Сано как будто обдало холодом. Пожары – нередкое бедствие, но тот, в котором побывала Хару, до дрожи напоминал произошедший в храме Черного Лотоса. Что это – простое совпадение или очередной довод против Хару?
– Мы сразу заподозрили неладное, – сказала хозяйка. – Дома Хару была так счастлива и почти не сожалела о пожаре. Когда мы спросили, как ей удалось выбраться, она сказала, что проснулась, когда ее спальня была вся в дыму. Говорила, что прорвалась сквозь пламя и стала звать мужа, но тот не откликался, а найти его она не смогла. Потом она выпрыгнула с балкона и очнулась только на улице, когда люди привели ее в чувство, а пожарные уже заливали дом. Тем не менее она не сумела объяснить, почему она проснулась, а другие – нет. Мы спросили, как она не пострадала от падения с балкона, а Хару ответила, что привязала одеяло к перилам и по нему спустилась вниз. Но если так, почему она сначала говорила о прыжке?
Как вышло, что ее нашли без сознания? Хару заволновалась и с виноватым видом сказала, что, наверное, упала в обморок.
– Позднее мы узнали, что пожар начался с комнаты Ёити-сана, – добавил хозяин. – А сосед видел женщину, выбегавшую из главных ворот до приезда пожарных. Мы снова и снова расспрашивали Хару о случившемся и каждый раз получали новую историю. В конце концов она сказала, что ничего не помнит.
Взгляд лавочника исполнился отчаяния. Они с женой стояли врозь, понурив головы, разделяя общий позор.
– Мы начали верить, что Хару сама устроила поджог.
– Да и другие так тоже подумали, – вторила хозяйка. – Родня Ёити-сана потребовала, чтобы Хару вернула его лавку и деньги, грозя пойти к судье и обвинить ее в поджоге. Она не хотела расставаться с наследством, но нам удалось ее уговорить.
– Если бы судья посчитал Хару виновной, ее приговорили бы к смерти через сожжение, – пояснил отец.
– И нас заодно [15] , – добавила мать.
– Стало быть, вы скрыли свои подозрения, – подытожил Сано. Родители Хару кивнули. – Что же было потом?
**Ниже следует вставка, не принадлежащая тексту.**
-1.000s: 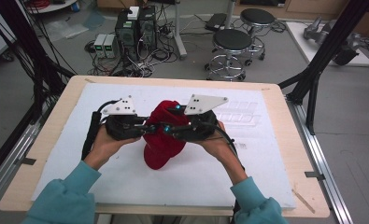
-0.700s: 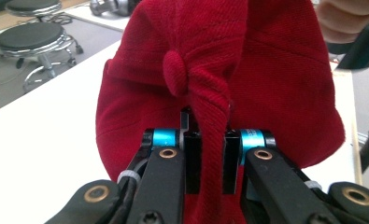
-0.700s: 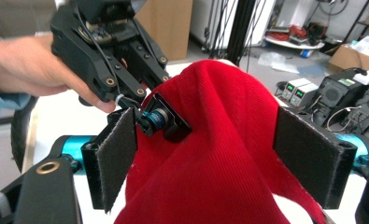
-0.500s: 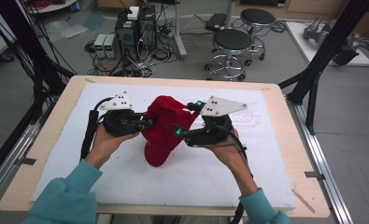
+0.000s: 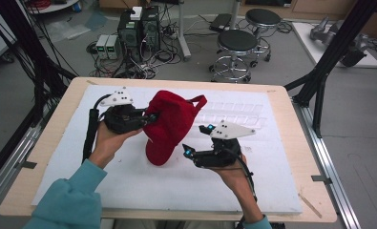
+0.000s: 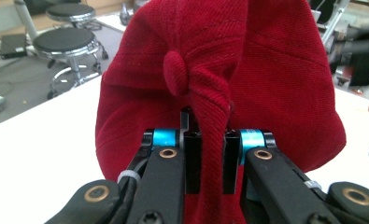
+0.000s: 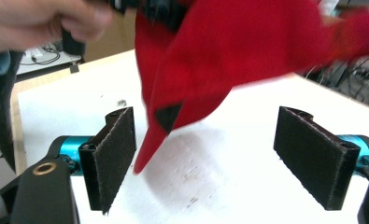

– Сначала мы сделали вид, будто ничего не было. – Словно почувствовав осуждение, исходящее от Сано, хозяин поспешил добавить: – Хару наше единственное дитя. Мы любили ее. – Он тяжело сглотнул. – Потом нам стало невмоготу смотреть на нее и думать, что она кого-то убила. Хару, наверное, догадалась о наших чувствах и очень переменилась. Раньше она вела себя хорошо, а потом...
– Вообще-то она никогда не любила работать, – уточнила мать, – по хозяйству помогала из-под палки, порой грубила клиентам. Я воспитывала ее, как могла, но... дурной нрав не исправишь.